▶ [Required action] Each line below from the one containing "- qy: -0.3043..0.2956" through the one containing "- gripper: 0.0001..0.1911" should be output exactly as it stands, and no other line should appear.

Extracted data entries:
Segment Open

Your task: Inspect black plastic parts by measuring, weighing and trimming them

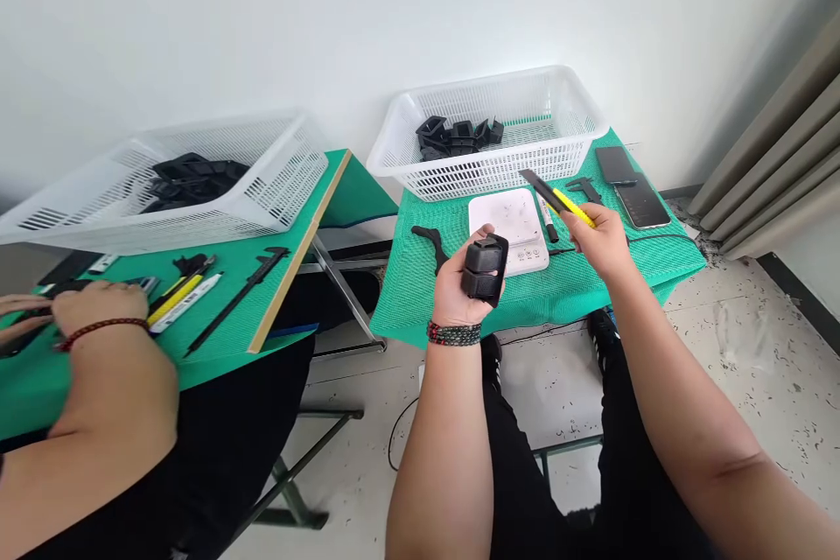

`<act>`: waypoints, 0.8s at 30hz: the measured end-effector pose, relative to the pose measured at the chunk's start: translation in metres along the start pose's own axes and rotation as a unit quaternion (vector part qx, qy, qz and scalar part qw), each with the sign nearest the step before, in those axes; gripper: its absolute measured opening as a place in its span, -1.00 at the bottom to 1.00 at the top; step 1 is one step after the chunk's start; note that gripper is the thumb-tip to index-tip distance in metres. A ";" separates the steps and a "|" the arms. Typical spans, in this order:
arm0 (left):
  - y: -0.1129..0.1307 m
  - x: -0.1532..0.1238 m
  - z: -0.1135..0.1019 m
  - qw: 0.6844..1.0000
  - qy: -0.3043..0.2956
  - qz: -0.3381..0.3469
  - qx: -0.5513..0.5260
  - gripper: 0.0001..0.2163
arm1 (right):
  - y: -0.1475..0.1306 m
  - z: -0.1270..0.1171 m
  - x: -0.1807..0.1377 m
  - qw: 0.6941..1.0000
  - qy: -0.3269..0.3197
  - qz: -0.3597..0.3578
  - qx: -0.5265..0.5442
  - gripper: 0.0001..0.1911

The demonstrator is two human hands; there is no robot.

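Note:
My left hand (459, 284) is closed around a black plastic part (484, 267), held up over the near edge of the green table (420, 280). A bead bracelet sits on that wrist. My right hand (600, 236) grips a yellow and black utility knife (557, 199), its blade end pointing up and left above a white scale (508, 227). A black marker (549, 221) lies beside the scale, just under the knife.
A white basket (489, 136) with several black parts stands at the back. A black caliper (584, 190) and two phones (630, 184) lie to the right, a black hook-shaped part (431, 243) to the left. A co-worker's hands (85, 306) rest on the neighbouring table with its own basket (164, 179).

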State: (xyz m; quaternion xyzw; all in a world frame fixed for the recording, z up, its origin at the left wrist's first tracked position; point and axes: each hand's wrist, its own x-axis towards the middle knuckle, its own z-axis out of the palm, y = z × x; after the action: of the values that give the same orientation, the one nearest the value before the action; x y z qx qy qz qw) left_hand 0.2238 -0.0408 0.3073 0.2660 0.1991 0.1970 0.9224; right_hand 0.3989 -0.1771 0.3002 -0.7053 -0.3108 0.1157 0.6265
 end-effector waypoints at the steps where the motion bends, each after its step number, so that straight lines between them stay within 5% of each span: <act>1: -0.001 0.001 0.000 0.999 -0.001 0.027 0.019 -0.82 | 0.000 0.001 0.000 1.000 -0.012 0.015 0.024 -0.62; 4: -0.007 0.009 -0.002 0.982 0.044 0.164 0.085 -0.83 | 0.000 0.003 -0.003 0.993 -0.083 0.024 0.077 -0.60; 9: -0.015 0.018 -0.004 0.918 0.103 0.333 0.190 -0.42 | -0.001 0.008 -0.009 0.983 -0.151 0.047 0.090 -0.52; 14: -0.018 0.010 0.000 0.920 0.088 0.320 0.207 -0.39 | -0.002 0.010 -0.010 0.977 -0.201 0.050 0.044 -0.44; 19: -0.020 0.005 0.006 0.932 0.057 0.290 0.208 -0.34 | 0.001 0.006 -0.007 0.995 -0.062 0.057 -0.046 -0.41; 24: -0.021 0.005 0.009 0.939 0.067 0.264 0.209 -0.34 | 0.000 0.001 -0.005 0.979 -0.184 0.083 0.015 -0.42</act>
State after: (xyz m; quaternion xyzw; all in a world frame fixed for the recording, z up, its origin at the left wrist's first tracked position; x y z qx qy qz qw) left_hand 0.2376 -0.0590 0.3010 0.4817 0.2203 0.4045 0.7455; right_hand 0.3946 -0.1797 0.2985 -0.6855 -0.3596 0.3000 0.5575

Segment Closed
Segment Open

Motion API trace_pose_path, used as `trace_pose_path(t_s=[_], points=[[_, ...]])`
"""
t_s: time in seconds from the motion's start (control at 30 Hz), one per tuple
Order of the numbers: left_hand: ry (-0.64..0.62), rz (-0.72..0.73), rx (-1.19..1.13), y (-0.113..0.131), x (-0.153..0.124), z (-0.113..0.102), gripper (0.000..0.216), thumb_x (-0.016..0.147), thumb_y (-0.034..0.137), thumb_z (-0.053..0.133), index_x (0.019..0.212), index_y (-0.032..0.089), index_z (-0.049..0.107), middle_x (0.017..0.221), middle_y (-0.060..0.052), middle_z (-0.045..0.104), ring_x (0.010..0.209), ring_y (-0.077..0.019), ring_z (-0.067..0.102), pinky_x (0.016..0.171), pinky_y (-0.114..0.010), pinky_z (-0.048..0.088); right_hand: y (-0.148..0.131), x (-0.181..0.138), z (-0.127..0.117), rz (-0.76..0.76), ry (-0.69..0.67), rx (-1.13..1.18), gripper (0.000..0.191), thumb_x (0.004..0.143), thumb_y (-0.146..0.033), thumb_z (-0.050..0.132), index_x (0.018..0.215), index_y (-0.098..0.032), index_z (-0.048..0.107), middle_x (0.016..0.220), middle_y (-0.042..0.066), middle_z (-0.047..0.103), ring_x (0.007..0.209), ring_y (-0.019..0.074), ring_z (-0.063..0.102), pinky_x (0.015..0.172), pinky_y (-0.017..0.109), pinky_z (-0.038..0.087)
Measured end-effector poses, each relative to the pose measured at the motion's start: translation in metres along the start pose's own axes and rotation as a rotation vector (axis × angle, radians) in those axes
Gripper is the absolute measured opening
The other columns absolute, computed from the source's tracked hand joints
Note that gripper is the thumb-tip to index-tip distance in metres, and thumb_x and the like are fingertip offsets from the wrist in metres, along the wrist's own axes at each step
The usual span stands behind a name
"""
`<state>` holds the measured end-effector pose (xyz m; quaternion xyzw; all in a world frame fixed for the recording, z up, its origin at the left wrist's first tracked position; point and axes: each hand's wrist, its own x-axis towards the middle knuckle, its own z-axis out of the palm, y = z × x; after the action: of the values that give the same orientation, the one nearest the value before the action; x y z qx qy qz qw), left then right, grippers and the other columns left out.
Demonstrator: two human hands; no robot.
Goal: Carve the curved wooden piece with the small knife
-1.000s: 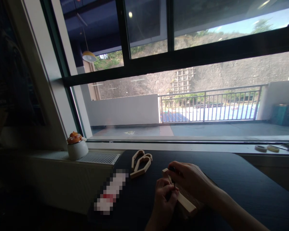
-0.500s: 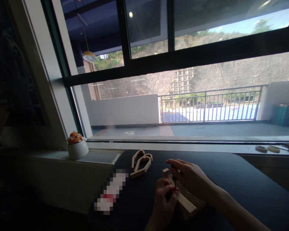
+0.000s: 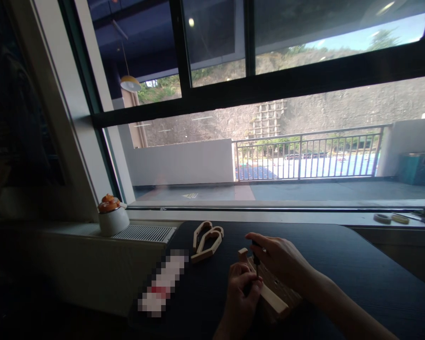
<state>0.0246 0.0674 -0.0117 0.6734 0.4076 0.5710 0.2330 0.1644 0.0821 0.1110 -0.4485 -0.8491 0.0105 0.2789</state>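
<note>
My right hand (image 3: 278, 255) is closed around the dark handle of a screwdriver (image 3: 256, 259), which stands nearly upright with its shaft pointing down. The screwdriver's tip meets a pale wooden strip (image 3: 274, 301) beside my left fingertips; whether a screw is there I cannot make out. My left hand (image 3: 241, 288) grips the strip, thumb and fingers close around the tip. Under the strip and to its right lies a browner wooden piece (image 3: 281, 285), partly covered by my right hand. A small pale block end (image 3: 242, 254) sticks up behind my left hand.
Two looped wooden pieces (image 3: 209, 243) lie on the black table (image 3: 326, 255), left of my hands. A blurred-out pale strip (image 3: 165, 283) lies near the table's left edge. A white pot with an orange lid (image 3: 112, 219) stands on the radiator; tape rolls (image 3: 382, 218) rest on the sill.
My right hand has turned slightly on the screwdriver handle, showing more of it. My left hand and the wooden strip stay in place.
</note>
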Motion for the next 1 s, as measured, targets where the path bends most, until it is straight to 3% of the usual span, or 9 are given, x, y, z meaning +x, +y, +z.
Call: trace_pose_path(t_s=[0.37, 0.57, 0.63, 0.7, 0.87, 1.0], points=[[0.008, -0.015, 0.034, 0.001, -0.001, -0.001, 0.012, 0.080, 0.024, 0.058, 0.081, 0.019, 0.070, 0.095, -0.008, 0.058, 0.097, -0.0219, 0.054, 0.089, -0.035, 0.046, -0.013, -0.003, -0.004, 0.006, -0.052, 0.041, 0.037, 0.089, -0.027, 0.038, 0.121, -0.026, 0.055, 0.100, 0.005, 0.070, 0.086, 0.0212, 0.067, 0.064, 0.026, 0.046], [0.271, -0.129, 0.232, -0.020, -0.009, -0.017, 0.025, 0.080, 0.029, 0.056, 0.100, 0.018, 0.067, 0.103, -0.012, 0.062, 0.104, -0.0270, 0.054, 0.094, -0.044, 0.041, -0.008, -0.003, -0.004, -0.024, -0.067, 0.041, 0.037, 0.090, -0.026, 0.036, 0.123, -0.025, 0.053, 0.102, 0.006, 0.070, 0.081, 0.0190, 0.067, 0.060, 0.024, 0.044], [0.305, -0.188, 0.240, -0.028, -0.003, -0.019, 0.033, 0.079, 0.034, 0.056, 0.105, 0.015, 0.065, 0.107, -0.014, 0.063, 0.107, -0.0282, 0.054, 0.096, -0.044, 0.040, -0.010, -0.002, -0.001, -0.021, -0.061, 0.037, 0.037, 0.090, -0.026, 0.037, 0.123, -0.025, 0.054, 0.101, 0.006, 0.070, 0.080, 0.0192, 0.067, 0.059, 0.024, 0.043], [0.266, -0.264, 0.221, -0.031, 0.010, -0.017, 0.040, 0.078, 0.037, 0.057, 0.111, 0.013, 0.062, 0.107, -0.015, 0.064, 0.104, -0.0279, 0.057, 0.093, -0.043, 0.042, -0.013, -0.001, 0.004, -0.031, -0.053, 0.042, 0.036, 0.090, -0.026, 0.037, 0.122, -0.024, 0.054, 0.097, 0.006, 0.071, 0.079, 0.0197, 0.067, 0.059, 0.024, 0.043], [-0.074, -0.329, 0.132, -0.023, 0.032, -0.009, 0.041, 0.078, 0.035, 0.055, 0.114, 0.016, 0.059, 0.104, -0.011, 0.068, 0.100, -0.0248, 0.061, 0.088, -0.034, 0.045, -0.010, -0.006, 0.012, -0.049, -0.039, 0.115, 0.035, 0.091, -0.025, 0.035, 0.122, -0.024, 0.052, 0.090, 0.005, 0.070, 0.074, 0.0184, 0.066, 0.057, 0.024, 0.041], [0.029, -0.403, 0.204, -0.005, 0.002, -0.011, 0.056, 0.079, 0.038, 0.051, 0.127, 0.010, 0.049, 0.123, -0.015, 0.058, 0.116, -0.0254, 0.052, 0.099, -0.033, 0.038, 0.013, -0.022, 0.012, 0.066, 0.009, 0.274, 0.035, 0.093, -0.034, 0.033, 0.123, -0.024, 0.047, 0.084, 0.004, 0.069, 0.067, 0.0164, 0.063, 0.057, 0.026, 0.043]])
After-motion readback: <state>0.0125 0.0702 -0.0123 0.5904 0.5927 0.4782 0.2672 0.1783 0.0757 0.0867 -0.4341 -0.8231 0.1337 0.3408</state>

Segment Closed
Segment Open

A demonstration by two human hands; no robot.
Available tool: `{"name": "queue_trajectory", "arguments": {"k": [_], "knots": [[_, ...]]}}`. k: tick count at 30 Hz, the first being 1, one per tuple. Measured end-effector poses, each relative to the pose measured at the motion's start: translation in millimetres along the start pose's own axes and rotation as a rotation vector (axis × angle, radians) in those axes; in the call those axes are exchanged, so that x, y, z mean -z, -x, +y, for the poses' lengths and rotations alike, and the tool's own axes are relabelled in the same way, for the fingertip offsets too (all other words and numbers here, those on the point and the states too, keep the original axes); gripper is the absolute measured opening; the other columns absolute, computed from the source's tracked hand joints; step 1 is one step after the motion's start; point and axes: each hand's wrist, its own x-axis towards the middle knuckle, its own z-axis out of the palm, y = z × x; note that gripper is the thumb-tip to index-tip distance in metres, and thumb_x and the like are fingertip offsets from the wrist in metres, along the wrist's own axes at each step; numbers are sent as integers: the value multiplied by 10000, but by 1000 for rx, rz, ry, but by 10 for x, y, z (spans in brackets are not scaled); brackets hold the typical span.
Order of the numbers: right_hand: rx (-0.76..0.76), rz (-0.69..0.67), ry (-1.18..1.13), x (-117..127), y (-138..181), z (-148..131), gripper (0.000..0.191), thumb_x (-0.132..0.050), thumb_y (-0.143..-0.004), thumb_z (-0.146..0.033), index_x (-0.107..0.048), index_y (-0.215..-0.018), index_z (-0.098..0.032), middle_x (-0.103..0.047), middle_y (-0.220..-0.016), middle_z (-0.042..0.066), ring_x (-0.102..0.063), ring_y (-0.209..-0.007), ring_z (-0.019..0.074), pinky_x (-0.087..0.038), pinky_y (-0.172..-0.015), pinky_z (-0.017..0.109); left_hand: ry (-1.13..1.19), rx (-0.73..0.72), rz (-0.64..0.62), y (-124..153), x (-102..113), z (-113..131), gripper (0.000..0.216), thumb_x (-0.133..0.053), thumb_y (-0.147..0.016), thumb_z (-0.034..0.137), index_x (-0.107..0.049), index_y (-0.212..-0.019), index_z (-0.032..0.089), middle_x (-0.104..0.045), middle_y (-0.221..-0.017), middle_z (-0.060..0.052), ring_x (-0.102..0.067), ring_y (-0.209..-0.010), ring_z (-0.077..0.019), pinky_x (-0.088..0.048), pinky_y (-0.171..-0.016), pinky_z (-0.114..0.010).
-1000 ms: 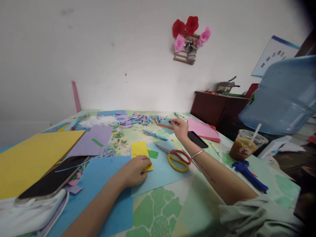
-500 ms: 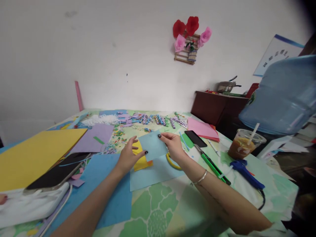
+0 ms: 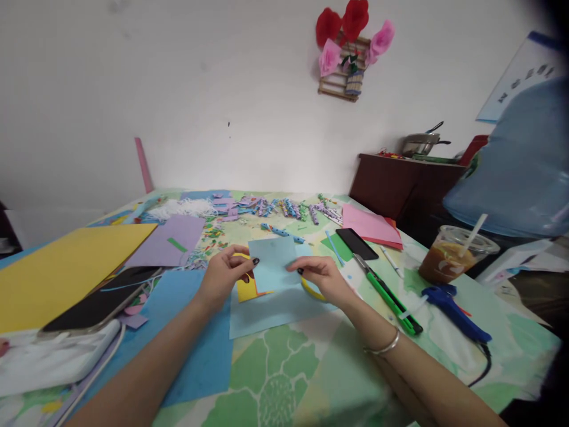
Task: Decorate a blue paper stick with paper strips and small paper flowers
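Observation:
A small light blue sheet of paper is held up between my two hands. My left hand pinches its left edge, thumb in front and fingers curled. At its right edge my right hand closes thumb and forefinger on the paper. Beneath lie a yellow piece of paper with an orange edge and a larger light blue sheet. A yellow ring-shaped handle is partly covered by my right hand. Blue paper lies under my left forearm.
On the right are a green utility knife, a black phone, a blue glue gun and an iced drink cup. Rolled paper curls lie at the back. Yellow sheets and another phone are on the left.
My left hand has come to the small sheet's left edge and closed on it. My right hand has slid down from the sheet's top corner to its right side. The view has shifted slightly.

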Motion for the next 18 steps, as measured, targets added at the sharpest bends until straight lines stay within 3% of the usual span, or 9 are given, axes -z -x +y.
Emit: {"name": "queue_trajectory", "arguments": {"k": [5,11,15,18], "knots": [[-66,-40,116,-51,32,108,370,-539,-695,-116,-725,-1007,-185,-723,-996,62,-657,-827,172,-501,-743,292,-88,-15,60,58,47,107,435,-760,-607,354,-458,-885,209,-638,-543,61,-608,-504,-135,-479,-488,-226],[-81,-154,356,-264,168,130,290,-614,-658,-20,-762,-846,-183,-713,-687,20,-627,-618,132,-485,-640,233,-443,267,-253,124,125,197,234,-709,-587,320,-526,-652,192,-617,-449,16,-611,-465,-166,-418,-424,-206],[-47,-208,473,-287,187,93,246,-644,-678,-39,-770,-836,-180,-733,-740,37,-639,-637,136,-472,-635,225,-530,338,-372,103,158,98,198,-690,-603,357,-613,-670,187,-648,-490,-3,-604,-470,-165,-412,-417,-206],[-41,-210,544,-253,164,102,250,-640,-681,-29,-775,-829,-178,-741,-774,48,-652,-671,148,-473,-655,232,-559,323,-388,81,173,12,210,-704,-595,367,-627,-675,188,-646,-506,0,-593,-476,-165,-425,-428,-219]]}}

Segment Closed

▶ [Exercise answer]
  - qy: -0.3043..0.2956
  - qz: -0.3381..0.3469
  - qx: -0.5513..0.5260
  - gripper: 0.0001..0.2163
arm1 (right):
  - y: -0.1475..0.1306 m
  - z: -0.1270..0.1171 m
  - x: -0.1807..0.1377 m
  - qw: 0.6941..1.0000
  - qy: -0.3269..0.3197
  - qz: -0.3597..0.3578
  - qx: -0.5265..0.5442
  - gripper: 0.0001..0.1911

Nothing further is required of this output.